» TASK TO COMPLETE
Write the data out again, matching every line exactly.
================
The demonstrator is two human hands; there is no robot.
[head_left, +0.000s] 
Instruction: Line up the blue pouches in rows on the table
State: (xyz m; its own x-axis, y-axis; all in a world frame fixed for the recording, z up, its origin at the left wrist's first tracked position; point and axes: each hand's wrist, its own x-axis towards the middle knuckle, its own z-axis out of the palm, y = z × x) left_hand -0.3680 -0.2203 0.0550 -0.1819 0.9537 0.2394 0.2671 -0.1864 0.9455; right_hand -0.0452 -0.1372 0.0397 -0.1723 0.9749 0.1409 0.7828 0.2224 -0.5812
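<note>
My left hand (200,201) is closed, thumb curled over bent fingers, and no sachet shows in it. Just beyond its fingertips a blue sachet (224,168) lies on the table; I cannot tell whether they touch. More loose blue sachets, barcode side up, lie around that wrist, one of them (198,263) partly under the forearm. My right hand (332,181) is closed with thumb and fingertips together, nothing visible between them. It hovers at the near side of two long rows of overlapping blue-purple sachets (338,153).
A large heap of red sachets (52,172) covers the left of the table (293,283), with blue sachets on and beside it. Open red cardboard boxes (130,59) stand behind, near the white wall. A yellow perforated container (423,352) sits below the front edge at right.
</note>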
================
» ANSWER BELOW
The demonstrator is two human hands; there is no robot.
[head_left, +0.000s] 
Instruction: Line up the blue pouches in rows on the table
State: (xyz m; its own x-axis, y-axis; all in a world frame fixed for the recording, z up, its origin at the left wrist's first tracked position; point and axes: each hand's wrist, its own x-axis towards the middle knuckle, its own z-axis out of the palm, y = z × x) left_hand -0.3680 -0.2203 0.0550 -0.1819 0.9537 0.2394 0.2671 -0.1864 0.9455; right_hand -0.0452 -0.1372 0.0397 -0.1723 0.9749 0.1409 0.7828 0.2224 -0.5812
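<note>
My left hand (200,201) is closed, thumb curled over bent fingers, and no sachet shows in it. Just beyond its fingertips a blue sachet (224,168) lies on the table; I cannot tell whether they touch. More loose blue sachets, barcode side up, lie around that wrist, one of them (198,263) partly under the forearm. My right hand (332,181) is closed with thumb and fingertips together, nothing visible between them. It hovers at the near side of two long rows of overlapping blue-purple sachets (338,153).
A large heap of red sachets (52,172) covers the left of the table (293,283), with blue sachets on and beside it. Open red cardboard boxes (130,59) stand behind, near the white wall. A yellow perforated container (423,352) sits below the front edge at right.
</note>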

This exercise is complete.